Fundación Instituto de Inmunología de Colombia - FIDIC, Bogotá, Colombia.
PLoS Comput Biol. 2010 Jun 24;6(6):e1000824. doi: 10.1371/journal.pcbi.1000824.
The mycobacterial cell envelope has been implicated in the pathogenicity of tuberculosis and therefore has been a prime target for the identification and characterization of surface proteins with potential application in drug and vaccine development. In this study, the genome of Mycobacterium tuberculosis H37Rv was screened using Machine Learning tools that included feature-based predictors, general localizers and transmembrane topology predictors to identify proteins that are potentially secreted to the surface of M. tuberculosis, or to the extracellular milieu through different secretory pathways. The subcellular localization of a set of 8 hypothetically secreted/surface candidate proteins was experimentally assessed by cellular fractionation and immunoelectron microscopy (IEM) to determine the reliability of the computational methodology proposed here, using 4 secreted/surface proteins with experimental confirmation as positive controls and 2 cytoplasmic proteins as negative controls. Subcellular fractionation and IEM studies provided evidence that the candidate proteins Rv0403c, Rv3630, Rv1022, Rv0835, Rv0361 and Rv0178 are secreted either to the mycobacterial surface or to the extracellular milieu. Surface localization was also confirmed for the positive controls, whereas negative controls were located on the cytoplasm. Based on statistical learning methods, we obtained computational subcellular localization predictions that were experimentally assessed and allowed us to construct a computational protocol with experimental support that allowed us to identify a new set of secreted/surface proteins as potential vaccine candidates.

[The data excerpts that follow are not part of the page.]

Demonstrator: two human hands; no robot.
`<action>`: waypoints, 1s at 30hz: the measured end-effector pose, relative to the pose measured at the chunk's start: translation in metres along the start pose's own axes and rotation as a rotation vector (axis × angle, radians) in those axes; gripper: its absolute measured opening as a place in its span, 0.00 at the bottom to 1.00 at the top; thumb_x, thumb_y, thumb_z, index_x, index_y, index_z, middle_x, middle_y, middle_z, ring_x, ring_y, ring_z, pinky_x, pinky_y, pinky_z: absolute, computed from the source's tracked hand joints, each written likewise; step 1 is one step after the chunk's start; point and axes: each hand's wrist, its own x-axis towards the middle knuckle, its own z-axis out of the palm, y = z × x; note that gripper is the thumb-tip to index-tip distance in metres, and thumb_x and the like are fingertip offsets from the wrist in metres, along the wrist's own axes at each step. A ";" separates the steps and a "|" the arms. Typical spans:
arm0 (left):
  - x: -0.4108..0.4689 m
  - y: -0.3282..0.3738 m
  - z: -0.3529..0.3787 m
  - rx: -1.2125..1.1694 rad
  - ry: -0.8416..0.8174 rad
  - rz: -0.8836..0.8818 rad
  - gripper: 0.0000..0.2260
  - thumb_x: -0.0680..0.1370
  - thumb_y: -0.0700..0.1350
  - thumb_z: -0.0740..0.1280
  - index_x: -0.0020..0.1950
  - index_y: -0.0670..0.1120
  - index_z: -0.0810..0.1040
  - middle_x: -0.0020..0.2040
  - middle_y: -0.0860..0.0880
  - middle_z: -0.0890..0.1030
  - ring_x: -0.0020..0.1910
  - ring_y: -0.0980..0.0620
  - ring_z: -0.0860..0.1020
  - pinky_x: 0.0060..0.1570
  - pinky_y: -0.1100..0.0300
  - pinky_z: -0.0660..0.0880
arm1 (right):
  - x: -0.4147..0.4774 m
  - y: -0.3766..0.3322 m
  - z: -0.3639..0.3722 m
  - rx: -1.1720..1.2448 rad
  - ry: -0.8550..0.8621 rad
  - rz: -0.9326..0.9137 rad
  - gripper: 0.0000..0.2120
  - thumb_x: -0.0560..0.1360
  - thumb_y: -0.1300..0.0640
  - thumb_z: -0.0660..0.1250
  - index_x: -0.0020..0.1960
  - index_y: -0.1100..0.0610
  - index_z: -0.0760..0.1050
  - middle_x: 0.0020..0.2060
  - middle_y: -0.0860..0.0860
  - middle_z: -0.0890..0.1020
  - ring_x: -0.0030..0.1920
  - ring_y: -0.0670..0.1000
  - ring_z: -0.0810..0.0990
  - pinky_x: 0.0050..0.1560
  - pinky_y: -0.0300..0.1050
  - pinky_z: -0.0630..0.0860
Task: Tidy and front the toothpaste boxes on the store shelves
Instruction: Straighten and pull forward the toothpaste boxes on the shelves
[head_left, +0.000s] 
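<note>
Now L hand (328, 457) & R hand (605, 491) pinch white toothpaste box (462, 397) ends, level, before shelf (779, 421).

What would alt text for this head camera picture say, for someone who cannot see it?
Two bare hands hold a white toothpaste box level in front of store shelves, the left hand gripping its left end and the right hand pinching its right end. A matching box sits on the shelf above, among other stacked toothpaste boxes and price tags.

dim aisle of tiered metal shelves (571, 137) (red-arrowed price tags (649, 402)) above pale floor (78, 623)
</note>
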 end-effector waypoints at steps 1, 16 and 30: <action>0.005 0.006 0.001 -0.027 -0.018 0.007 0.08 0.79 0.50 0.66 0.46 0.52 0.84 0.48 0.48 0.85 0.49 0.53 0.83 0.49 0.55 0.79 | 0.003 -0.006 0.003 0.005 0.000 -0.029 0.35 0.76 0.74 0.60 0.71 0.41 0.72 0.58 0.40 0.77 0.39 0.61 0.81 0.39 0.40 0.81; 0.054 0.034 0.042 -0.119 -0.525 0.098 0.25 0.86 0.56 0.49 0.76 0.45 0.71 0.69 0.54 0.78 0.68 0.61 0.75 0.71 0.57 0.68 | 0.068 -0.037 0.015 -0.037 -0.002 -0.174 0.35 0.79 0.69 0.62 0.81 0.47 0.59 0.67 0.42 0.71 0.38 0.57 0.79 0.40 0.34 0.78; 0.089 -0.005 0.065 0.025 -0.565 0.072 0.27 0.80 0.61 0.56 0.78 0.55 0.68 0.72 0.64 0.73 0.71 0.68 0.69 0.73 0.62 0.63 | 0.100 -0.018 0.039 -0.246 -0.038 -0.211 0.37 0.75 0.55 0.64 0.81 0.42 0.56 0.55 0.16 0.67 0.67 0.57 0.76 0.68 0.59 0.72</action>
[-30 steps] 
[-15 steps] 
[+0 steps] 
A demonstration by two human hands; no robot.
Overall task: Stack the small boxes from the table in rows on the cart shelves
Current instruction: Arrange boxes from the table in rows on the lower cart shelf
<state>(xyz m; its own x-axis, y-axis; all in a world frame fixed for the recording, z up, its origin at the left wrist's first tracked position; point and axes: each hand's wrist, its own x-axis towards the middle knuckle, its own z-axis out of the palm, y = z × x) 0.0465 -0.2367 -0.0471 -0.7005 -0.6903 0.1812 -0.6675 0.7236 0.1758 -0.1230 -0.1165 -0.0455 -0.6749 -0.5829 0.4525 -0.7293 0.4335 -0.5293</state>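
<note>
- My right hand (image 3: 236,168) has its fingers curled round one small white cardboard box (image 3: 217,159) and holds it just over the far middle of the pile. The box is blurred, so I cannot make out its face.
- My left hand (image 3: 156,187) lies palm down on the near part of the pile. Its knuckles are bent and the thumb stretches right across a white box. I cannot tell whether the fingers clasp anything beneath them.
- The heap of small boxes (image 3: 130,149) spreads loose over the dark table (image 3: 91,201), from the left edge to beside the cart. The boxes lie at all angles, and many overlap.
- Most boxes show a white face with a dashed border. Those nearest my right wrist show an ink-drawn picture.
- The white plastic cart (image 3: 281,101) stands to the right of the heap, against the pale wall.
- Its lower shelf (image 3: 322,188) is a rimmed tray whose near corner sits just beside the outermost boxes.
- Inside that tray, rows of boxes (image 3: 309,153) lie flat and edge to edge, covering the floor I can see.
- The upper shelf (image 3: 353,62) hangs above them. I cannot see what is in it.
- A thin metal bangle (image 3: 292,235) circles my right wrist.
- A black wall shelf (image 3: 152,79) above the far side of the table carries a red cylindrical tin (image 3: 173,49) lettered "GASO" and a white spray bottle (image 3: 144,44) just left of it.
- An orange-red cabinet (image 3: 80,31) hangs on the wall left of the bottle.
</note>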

分枝杆菌的细胞包膜与结核病的致病性有关,因此一直是鉴定和描述具有潜在药物和疫苗开发应用的表面蛋白的主要目标。在这项研究中,使用机器学习工具(包括基于特征的预测器、通用定位器和跨膜拓扑预测器)对结核分枝杆菌 H37Rv 的基因组进行了筛选,以鉴定可能分泌到结核分枝杆菌表面或通过不同分泌途径分泌到细胞外环境的蛋白质。通过细胞分级分离和免疫电子显微镜(IEM)实验评估了一组 8 种假设分泌/表面候选蛋白的亚细胞定位,以确定这里提出的计算方法的可靠性,使用 4 种具有实验确认的分泌/表面蛋白作为阳性对照和 2 种细胞质蛋白作为阴性对照。细胞分级分离和 IEM 研究提供了证据,表明候选蛋白 Rv0403c、Rv3630、Rv1022、Rv0835、Rv0361 和 Rv0178 要么分泌到分枝杆菌表面,要么分泌到细胞外环境。阳性对照的表面定位也得到了证实,而阴性对照位于细胞质中。基于统计学习方法,我们获得了经过实验评估的计算亚细胞定位预测,这使我们能够构建一个具有实验支持的计算方案,从而鉴定出一组新的分泌/表面蛋白作为潜在的疫苗候选物。